Sayın bakan kibar üslubu ile bize demokrasi ve özerklik dersleri verirken, bunların uygulamasından doğacak sonuçlara katlanmamız gerektiğini anlatıyor.
Bakan ve vekil de olsa genel müdür olarak kendileri bu iktidarsızlığa katlanabilirler. Ama Siyasal Bilgiler Fakültesi'nde hem de İdari İlimler eğitimi görmüş yarım asırlık bir gazeteci olarak benim anlamam mümkün değil.
Özerklik, devlet içinde devlet olmak değildir.
Bu ülkenin özel, resmi tüm kurumları ve bireyleri, devletin gözetimi ve denetimi altındadır. Bu olmazsa, devlet olmaz zaten..
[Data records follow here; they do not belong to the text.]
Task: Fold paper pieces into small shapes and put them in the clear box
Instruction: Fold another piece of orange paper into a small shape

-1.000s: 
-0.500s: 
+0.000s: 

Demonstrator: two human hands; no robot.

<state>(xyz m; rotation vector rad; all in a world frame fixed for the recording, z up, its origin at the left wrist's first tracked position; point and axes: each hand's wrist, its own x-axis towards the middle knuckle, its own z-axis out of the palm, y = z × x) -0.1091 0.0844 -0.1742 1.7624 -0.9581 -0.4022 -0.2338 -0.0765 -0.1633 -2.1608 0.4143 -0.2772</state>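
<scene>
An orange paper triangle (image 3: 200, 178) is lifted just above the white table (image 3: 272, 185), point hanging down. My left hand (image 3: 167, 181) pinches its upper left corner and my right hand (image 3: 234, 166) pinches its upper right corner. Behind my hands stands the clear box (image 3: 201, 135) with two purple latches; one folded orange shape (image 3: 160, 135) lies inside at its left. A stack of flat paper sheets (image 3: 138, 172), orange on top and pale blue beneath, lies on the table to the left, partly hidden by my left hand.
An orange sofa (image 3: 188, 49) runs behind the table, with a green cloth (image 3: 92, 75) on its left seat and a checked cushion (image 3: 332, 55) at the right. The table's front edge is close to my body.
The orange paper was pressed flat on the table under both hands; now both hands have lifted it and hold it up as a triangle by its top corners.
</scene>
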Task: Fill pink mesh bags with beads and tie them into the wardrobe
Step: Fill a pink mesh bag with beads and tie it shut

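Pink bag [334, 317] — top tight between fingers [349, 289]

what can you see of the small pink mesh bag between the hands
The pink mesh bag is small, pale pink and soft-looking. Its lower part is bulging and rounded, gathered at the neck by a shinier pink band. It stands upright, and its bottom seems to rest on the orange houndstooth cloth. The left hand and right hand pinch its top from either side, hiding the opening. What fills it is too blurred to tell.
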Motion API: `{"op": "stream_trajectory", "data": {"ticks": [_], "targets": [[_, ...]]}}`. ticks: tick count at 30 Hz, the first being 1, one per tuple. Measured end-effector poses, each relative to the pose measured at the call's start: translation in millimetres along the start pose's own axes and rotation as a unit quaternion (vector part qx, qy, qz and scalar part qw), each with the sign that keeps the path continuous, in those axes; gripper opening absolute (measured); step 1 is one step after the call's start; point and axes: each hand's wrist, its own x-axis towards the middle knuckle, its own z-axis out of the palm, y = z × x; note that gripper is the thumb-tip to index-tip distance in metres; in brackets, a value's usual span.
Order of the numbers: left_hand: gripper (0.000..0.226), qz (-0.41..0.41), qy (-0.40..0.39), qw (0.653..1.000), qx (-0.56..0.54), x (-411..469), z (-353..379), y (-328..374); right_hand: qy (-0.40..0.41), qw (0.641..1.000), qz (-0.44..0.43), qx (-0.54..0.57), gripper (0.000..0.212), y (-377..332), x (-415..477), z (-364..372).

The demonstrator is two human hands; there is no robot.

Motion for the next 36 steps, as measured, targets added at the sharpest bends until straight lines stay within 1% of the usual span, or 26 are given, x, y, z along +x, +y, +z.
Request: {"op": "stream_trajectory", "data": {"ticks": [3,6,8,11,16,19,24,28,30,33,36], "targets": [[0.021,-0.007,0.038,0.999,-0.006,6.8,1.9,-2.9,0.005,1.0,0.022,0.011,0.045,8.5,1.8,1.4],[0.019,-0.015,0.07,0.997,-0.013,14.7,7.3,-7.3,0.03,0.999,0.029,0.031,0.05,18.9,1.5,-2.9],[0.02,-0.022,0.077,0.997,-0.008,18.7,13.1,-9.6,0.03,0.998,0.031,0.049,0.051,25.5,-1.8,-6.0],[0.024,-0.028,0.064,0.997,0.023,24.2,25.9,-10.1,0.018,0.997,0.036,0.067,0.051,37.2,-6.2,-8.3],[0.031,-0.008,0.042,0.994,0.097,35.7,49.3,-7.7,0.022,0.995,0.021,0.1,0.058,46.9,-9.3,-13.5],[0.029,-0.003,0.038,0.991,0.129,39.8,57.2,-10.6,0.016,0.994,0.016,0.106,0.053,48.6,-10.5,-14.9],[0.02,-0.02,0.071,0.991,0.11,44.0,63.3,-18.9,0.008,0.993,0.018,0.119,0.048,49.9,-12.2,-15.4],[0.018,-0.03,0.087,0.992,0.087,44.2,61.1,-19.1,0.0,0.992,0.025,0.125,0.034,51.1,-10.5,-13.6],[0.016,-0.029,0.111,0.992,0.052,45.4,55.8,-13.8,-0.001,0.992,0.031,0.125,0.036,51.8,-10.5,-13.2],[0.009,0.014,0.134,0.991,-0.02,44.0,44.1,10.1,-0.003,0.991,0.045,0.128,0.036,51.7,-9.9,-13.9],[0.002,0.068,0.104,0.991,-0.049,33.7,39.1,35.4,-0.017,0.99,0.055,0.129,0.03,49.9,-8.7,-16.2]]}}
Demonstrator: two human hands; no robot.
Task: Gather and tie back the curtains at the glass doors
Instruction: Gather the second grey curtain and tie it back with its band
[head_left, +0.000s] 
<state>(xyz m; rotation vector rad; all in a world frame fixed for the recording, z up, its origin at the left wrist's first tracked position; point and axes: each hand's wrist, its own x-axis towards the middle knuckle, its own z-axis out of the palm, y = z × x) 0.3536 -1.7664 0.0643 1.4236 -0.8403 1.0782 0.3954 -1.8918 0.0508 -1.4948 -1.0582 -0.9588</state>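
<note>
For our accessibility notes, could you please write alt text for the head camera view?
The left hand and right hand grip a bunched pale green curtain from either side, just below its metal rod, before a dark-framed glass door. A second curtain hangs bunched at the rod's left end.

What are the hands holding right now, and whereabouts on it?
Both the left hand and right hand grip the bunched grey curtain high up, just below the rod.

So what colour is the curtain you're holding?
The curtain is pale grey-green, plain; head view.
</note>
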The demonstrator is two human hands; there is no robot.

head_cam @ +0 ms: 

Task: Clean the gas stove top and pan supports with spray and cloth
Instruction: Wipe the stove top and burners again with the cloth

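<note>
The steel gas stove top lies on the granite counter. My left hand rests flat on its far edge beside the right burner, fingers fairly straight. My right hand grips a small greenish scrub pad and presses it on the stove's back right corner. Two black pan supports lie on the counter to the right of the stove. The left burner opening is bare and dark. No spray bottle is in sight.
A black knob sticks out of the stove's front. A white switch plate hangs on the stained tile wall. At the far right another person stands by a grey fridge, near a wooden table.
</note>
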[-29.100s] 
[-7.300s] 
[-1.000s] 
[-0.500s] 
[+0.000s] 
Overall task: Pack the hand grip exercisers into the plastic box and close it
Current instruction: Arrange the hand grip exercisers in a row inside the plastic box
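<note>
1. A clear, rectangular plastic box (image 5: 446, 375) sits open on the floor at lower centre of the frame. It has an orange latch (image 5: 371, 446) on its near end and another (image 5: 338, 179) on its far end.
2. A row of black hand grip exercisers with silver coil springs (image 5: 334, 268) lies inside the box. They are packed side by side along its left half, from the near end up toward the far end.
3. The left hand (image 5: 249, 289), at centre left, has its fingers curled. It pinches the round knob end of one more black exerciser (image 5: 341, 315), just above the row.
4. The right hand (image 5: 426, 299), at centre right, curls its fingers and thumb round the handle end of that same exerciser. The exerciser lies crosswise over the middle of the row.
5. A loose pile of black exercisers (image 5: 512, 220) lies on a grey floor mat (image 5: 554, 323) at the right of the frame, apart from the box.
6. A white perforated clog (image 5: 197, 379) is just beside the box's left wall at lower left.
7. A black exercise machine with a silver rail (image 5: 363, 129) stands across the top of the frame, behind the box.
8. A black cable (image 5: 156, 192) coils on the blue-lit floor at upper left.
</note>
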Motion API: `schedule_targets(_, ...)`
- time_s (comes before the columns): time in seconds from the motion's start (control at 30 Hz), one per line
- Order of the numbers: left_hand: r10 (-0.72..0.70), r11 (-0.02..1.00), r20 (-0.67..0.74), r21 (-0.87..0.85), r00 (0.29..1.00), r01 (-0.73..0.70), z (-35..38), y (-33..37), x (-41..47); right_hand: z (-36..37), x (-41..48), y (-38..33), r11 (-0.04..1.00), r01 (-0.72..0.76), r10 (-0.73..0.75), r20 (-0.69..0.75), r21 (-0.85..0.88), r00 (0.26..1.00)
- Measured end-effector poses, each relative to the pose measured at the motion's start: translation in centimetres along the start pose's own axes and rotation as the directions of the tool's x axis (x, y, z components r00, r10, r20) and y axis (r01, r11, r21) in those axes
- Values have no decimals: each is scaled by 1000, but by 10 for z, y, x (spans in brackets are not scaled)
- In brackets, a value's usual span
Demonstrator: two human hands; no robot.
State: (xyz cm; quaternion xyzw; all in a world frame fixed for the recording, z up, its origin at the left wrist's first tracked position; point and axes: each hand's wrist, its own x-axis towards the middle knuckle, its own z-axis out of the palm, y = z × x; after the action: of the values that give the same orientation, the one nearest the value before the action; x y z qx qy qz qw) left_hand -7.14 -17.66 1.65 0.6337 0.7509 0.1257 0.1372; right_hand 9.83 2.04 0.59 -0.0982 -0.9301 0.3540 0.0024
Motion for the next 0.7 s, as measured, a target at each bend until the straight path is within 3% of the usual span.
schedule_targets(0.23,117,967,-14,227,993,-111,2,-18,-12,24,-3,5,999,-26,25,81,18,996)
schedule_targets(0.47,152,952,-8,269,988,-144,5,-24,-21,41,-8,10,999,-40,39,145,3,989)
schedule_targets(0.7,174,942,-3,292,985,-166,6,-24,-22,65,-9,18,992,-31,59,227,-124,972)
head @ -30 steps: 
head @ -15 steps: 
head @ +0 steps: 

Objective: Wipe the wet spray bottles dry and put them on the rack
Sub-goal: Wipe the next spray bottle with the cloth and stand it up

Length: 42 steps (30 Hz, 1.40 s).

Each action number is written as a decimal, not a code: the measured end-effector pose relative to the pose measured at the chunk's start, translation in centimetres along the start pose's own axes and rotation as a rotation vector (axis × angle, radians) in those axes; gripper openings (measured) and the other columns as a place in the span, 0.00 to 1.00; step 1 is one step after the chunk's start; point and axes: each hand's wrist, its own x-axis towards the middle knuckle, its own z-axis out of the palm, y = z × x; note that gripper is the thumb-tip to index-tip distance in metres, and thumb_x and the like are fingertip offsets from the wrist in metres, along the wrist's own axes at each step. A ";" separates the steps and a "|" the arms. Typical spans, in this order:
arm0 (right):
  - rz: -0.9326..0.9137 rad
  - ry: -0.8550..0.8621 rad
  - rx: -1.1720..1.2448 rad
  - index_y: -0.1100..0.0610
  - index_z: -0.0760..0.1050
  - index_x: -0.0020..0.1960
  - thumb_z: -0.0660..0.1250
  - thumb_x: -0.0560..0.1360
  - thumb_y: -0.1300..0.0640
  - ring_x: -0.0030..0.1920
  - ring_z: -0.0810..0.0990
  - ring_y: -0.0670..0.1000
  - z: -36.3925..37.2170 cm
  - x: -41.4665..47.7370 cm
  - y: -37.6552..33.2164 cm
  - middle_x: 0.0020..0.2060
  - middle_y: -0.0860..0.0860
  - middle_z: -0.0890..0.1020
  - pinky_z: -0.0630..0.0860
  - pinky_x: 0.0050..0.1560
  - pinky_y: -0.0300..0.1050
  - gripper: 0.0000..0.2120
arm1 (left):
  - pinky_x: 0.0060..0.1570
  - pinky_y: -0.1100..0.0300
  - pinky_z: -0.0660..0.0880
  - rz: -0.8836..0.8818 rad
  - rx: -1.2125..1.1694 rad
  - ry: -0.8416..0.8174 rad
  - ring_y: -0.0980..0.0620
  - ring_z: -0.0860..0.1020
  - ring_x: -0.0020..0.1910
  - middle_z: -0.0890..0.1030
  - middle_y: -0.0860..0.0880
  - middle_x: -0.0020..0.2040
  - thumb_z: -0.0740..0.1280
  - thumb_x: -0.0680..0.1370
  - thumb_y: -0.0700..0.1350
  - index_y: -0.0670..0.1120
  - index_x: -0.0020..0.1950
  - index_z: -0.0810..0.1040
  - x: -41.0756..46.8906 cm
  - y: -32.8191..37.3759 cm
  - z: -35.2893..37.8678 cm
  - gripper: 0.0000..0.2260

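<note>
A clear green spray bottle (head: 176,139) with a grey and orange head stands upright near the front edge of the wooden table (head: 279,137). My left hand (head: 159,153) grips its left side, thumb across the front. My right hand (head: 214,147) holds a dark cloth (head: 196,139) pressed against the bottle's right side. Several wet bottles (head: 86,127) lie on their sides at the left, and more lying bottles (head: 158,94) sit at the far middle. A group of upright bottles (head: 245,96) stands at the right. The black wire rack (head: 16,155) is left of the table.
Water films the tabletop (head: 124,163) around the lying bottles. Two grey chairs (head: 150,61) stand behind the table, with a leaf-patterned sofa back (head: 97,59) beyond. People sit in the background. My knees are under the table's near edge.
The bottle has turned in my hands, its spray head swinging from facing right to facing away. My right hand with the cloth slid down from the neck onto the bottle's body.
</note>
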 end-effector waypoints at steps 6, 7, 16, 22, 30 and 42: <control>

Yasalarımız, devlete yani Spor Bakanlığı'na tüm özerk spor kurumları üzerinde idari vesayet hakkını vermiştir. Tüm federasyonlar, devletin idari ve mali gözetim ve denetimi altındadır. Hakları, yetkileri yasalarla belirlenmiştir. Bunun dışına çıkamazlar. Çıkamayışlarını da işte bu denetim ve gözetim sağlar.
Haluk Ulusoy konusunda açılan soruşturmanın sonuçlarını gösteren dosya şu anda, Sayın Şahin'in önünde duruyor. Nasıl ve neden açıldı o soruşturma?..
Türkiye son aylarda birbiri ardına yığılan sportif skandallarla çalkalanmaktadır. Şike ve doping gibi en iğrenç eylemler hatta ilkokul düzeyine inerek, art arda gerçekleşmektedir.
Sportif sonuçlarda beklenmedik gerilemeler görülürken, sporcuların milli takımların karanlık ve karmaşık iç yüzlerini anlatan itirafları gazete manşetleri olmaktadır.
Tüm bunlara göz yummak, sırtını dönmek, rezaletleri demokrasi ve özerklik sözleri ile geçiştirmeye çalışmak mümkün değildir.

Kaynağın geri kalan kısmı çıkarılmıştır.